# Final Consolidation and Essential Data Cleaning (Cabo Frio)

After filtering the national data to obtain records only for Cabo Frio (as performed in Section 2), we now have multiple annual processed CSV files in the ../data/processed/dengue/ directory.

This section consolidates these annual files into a single master DataFrame and performs essential data type cleaning, focusing primarily on date columns.

---

### Importing Required Libraries

In [12]:
import pandas as pd                     # Data manipulation library
import os                               # Operating system interfaces 
from typing import List, Optional       # Type hinting for better code clarity

## Setup and Variables

We define the paths and the list of annual files that need to be read and merged

In [13]:
# Define directories (consistent with Notebook 2)
PROCESSED_DIR: str = '../data/processed/dengue'
FINAL_FILE: str = 'DENGCF10y.csv'
final_filepath = os.path.join(PROCESSED_DIR, FINAL_FILE)

PROCESSED_FILES: List[str] = [
    'DENGBR24_processed.csv', 
    'DENGBR23_processed.csv', 
    'DENGBR22_processed.csv', 
    'DENGBR21_processed.csv', 
    'DENGBR20_processed.csv', 
    'DENGBR19_processed.csv', 
    'DENGBR18_processed.csv', 
    'DENGBR17_processed.csv', 
    'DENGBR16_processed.csv', 
    'DENGBR15_processed.csv'
]

## Concatenate and Inspect the Master DataFrame

In [14]:
all_cabo_frio_dfs: List[pd.DataFrame] = []

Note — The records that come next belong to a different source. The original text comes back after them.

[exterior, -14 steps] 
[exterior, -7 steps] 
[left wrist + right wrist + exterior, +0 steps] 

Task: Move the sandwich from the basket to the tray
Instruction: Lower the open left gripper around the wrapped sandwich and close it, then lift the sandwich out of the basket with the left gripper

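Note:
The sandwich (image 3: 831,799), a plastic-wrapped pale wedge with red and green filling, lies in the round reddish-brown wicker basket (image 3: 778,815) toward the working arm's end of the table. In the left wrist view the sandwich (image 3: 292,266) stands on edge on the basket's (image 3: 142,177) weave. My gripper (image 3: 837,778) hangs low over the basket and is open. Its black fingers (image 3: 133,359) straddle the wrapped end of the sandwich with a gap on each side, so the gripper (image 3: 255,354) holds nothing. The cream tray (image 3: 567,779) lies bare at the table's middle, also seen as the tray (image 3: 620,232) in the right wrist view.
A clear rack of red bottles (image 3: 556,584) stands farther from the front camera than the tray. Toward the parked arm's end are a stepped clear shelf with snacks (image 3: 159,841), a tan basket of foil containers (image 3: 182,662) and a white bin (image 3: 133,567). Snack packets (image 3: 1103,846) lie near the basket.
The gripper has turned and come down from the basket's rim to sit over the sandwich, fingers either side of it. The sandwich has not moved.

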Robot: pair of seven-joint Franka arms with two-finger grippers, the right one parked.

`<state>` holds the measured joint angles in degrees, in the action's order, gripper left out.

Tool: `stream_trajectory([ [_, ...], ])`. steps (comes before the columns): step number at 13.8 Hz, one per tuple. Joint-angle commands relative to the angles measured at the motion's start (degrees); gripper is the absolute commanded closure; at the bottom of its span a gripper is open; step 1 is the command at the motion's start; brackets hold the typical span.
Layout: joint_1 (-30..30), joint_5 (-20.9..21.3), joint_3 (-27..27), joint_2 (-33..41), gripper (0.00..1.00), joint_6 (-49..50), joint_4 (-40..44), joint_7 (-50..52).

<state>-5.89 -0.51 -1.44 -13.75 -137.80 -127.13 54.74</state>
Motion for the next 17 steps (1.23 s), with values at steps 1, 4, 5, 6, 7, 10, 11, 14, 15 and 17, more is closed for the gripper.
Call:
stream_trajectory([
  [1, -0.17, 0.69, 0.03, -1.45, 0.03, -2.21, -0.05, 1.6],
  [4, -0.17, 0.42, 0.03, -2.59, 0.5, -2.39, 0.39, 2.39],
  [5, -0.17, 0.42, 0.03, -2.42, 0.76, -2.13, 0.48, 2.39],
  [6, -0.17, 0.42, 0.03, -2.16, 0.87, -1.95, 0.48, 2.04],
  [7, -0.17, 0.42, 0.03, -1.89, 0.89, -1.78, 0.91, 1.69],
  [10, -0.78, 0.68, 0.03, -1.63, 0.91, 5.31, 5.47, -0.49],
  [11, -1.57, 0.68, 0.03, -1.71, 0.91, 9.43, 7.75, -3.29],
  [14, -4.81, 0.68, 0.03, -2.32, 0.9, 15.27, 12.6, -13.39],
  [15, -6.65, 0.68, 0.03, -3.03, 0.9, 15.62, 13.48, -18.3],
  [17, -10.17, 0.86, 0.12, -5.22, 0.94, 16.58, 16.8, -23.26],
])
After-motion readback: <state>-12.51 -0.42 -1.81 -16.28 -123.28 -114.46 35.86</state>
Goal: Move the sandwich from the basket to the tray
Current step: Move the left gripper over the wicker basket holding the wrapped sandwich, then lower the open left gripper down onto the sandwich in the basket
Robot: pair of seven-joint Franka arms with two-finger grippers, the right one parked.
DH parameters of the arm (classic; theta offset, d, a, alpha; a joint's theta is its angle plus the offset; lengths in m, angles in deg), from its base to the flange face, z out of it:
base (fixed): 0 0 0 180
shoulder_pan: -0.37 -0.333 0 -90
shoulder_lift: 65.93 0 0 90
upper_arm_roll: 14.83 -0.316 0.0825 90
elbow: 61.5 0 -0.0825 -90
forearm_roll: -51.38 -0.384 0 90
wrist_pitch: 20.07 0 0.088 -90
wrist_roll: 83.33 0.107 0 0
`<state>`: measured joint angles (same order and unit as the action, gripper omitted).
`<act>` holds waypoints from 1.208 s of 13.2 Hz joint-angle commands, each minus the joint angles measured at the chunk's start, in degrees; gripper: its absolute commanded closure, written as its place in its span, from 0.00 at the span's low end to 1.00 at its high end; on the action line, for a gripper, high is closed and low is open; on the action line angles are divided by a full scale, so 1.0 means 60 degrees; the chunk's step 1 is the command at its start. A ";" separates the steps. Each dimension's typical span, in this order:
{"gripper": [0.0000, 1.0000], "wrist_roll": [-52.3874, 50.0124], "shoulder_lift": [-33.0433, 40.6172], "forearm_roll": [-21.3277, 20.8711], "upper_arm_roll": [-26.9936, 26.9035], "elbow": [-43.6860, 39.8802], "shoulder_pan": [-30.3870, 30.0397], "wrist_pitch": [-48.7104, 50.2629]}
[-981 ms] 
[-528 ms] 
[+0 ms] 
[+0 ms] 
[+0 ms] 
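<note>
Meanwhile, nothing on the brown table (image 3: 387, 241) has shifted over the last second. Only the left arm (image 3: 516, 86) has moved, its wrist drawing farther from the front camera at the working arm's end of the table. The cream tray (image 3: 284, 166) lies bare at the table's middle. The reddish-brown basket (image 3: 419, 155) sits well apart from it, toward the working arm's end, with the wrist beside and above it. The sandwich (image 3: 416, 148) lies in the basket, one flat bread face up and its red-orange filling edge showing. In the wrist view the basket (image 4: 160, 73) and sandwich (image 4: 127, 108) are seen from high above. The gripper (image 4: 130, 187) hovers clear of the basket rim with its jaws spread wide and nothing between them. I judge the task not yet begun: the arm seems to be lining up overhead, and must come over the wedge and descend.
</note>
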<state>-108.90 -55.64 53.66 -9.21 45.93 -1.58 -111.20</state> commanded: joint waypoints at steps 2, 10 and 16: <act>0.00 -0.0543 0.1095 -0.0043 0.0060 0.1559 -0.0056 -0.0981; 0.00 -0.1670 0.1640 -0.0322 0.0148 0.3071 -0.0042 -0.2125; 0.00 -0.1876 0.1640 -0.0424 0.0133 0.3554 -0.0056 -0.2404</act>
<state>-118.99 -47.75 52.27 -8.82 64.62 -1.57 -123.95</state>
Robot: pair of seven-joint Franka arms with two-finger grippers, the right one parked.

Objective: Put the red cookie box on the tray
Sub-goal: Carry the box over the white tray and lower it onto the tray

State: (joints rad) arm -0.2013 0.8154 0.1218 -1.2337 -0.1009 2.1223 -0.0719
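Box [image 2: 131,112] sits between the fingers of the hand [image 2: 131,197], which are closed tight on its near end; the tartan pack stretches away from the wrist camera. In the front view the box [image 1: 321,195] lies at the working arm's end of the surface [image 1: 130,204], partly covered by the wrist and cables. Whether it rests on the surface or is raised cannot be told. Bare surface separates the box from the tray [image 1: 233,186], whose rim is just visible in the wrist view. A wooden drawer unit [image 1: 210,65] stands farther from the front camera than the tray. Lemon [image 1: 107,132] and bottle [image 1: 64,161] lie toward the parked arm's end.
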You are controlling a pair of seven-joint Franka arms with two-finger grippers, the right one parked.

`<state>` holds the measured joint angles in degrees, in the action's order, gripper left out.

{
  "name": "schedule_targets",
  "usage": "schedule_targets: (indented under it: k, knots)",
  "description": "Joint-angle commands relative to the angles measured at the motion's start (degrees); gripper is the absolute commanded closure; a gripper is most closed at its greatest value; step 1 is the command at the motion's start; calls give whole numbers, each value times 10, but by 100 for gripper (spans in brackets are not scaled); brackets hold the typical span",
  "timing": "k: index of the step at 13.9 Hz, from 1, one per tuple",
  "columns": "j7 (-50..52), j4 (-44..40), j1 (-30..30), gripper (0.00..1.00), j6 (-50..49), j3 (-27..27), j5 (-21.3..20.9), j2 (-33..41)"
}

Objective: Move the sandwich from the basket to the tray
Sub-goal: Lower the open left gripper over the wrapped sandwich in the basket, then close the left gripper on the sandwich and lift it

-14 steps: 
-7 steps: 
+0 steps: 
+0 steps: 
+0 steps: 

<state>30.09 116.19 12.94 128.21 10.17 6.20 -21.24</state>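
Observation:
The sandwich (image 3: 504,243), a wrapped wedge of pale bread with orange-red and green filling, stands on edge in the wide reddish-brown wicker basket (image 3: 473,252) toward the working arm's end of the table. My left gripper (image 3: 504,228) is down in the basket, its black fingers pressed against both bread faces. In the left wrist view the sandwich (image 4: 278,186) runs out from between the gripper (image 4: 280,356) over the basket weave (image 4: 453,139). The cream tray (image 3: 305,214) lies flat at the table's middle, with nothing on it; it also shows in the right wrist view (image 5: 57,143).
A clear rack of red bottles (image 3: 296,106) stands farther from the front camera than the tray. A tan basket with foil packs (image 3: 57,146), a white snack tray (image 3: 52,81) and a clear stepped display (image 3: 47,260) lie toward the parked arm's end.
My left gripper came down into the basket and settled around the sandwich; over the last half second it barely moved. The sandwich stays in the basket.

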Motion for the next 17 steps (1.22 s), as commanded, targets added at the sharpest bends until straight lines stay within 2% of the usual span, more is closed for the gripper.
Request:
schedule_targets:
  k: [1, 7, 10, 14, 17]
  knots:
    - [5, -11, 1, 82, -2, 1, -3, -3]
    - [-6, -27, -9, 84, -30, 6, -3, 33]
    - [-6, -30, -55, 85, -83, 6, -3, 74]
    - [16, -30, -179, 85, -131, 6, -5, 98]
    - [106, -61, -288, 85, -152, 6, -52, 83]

# Loop to load and append each annual DataFrame to the list
for file in PROCESSED_FILES:
    filepath = os.path.join(PROCESSED_DIR, file)
    
    df_temp = pd.read_csv(filepath, sep=';', encoding='utf-8')
    all_cabo_frio_dfs.append(df_temp)

# Concatenate all DataFrames into a single master DF
df_cabo_frio = pd.concat(all_cabo_frio_dfs, ignore_index=True)

## Essential Cleaning: Date Conversion

* SINAN dates are often in DDMMAAAA format (DayMonthYear) - Letting Pandas deal with the format
* Date columns: 'DT_SIN_PRI' (Date of First Symptoms) and 'DT_OBITO' (Date of Death) and 'DT_NOTIFIC' (Date of Notification)

In [None]:
date_cols: List[str] = ['DT_SIN_PRI', 'DT_OBITO', 'DT_NOTIFIC'] 

for col in date_cols:
    # Convert date columns to datetime format, coercing errors to NaT
    df_cabo_frio[col] = pd.to_datetime(
        df_cabo_frio[col], 
        errors='coerce'
    )

## Save the Final Clean and Consolidated Dataset

In [16]:
df_cabo_frio.to_csv(final_filepath, sep=';', index=False, encoding='utf-8')

---
### Result

After running this notebook, the `DENGCF10y.csv` will generate in the `data/processed/dengue/` directory, containing the fully consolidated and cleaned dataset for Cabo Frio from 2015 to 2024.The final consolidated dataset will serve as the empirical basis for subsequent descriptive analyses and narrative interpretation.